YOUR TASK: Whenever the string "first" turns up in a line of the data below, copy that line.
##### EXERCISE MATERIAL
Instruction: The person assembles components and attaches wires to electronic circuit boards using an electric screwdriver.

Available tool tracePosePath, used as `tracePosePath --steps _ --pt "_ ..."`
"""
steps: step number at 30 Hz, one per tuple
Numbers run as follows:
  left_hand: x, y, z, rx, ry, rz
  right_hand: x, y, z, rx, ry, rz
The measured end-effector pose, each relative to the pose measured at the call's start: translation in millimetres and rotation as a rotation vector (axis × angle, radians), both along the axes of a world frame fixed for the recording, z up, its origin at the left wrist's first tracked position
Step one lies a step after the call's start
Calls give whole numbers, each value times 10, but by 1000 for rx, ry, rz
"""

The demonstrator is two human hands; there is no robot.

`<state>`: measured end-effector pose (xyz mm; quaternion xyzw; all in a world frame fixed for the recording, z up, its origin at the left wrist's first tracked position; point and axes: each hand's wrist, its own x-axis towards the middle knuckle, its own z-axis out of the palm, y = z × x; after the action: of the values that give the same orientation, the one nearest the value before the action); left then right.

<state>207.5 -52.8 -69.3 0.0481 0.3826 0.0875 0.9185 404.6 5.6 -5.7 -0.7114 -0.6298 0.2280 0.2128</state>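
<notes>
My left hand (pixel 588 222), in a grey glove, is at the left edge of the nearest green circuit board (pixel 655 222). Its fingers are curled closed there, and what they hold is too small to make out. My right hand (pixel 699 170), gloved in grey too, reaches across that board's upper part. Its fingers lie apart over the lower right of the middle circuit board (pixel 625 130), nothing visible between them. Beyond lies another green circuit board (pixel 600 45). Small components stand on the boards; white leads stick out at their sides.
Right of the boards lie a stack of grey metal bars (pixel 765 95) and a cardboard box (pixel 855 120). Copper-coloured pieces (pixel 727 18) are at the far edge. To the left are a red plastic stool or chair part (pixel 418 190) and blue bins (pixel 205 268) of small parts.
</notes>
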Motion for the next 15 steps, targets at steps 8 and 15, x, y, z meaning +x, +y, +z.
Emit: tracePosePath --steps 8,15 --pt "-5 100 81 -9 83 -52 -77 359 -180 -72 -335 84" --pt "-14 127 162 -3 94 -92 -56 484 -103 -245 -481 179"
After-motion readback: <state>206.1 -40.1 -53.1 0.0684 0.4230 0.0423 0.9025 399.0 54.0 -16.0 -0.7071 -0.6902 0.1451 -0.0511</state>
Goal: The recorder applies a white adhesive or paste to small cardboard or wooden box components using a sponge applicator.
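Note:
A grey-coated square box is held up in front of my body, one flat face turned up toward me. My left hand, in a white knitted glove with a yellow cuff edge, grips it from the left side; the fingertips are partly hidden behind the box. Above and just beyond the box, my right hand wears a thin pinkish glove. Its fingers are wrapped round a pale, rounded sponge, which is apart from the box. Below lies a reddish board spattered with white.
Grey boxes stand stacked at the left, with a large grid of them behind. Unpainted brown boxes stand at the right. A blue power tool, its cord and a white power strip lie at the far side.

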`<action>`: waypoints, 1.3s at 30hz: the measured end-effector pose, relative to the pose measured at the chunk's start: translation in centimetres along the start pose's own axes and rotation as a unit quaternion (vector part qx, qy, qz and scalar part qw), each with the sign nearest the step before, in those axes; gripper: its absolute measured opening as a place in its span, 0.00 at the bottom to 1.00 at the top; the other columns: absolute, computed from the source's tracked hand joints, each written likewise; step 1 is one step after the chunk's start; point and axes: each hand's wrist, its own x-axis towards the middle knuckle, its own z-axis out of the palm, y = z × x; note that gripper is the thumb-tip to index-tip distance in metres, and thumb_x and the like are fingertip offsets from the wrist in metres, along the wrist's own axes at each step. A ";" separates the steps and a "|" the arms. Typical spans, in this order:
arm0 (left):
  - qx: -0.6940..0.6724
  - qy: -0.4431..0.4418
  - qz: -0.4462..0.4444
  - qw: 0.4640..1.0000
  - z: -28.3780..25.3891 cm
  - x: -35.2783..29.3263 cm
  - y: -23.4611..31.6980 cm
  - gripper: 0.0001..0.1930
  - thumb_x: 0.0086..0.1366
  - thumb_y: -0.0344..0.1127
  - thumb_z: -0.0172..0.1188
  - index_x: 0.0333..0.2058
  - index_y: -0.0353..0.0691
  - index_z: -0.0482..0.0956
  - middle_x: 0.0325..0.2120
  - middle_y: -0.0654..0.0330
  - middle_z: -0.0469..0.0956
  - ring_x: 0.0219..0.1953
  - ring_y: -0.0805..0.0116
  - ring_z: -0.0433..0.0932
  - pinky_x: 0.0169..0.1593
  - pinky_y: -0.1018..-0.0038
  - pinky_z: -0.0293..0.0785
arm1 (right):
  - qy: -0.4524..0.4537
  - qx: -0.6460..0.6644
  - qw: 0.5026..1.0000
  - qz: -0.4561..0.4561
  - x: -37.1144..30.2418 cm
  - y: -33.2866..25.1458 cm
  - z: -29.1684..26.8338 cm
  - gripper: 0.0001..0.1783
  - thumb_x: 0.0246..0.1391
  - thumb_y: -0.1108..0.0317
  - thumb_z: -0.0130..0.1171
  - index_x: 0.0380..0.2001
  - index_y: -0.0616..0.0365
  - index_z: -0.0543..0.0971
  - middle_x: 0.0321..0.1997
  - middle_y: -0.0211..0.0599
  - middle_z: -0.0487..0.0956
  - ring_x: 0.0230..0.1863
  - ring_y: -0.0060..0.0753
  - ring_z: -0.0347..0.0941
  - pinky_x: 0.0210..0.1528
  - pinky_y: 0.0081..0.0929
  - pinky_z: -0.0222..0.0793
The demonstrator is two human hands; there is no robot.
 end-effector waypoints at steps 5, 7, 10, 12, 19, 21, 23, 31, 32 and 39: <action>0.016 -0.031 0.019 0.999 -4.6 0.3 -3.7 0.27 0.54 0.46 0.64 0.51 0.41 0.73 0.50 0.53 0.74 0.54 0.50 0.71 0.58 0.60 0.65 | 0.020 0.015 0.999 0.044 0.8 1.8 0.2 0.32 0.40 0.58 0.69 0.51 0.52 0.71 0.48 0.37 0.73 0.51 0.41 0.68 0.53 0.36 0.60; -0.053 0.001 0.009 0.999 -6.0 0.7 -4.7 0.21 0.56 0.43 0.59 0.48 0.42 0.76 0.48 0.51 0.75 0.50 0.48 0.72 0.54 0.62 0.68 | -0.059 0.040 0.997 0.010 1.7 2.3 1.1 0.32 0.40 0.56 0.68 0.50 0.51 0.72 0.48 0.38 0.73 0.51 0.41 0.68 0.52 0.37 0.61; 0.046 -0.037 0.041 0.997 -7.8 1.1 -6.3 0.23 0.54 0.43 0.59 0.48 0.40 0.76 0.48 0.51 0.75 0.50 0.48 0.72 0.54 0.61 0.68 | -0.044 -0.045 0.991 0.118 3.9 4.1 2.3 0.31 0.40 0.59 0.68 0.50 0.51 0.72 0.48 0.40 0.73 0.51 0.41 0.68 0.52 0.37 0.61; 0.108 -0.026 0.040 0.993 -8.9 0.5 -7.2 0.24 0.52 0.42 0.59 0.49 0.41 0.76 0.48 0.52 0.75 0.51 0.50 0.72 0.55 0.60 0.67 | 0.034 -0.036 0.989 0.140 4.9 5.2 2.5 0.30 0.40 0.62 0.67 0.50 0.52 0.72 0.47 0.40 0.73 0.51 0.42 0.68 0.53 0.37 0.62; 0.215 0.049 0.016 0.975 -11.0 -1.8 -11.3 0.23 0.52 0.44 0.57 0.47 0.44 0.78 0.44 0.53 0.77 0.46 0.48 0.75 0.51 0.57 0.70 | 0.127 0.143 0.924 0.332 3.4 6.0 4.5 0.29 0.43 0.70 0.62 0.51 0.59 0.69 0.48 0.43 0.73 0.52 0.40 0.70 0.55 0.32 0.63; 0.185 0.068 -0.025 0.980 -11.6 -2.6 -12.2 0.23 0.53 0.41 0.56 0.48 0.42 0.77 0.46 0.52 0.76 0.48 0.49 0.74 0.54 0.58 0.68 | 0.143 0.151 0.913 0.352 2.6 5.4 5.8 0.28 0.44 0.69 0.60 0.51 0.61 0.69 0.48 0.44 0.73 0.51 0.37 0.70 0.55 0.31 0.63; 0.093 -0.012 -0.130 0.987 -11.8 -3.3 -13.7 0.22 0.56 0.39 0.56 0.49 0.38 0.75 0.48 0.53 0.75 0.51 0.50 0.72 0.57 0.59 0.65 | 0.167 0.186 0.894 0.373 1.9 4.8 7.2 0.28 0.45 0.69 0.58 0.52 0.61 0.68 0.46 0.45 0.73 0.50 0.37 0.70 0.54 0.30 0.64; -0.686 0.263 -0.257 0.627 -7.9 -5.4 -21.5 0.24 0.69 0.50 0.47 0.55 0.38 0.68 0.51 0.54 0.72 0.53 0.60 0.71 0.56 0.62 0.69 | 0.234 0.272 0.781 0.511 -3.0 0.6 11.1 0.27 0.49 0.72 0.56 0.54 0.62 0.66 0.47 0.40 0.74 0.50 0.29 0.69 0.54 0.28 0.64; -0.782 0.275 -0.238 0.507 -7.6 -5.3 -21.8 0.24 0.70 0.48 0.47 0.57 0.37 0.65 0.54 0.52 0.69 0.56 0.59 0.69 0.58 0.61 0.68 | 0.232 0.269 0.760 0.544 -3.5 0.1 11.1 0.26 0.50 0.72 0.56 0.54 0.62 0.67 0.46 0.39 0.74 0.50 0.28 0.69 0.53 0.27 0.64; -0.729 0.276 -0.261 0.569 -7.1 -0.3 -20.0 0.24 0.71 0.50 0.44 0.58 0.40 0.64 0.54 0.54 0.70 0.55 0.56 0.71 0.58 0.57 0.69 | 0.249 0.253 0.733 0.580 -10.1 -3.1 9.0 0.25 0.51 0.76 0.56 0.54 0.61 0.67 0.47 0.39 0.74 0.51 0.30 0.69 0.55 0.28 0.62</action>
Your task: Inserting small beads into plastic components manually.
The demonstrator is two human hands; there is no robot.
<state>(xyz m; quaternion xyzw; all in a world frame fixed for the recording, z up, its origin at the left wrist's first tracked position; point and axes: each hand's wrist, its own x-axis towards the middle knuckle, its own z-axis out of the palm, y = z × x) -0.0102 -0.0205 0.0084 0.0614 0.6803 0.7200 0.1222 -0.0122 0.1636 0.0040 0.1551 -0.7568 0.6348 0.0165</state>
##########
TASK RESULT:
The measured end-effector pose, each relative to the pose measured at the call's start: translation in millimetres and rotation as a rotation vector (axis × angle, radians), both along the axes of a world frame fixed for the recording, z up, its origin at the left wrist's first tracked position
`<state>`: measured end-effector pose (xyz mm; quaternion xyzw; all in a world frame fixed for the recording, z up, its origin at the left wrist's first tracked position; point and axes: each hand's wrist, its own x-axis towards the middle knuckle, its own z-axis out of the palm, y = z × x; after the action: of the values that give the same orientation, the one nearest the value before the action); left then right.
<state>(xyz m; quaternion xyzw; all in a world frame fixed for the recording, z up, its origin at the left wrist's first tracked position; point and axes: each hand's wrist, its own x-axis towards the middle knuckle, its own z-axis out of the palm, y = z × x) -0.0102 -0.0205 0.0084 0.0614 0.6803 0.7200 0.1222 -0.0122 0.1636 0.0040 0.1551 -0.7568 0.6348 0.0165</state>

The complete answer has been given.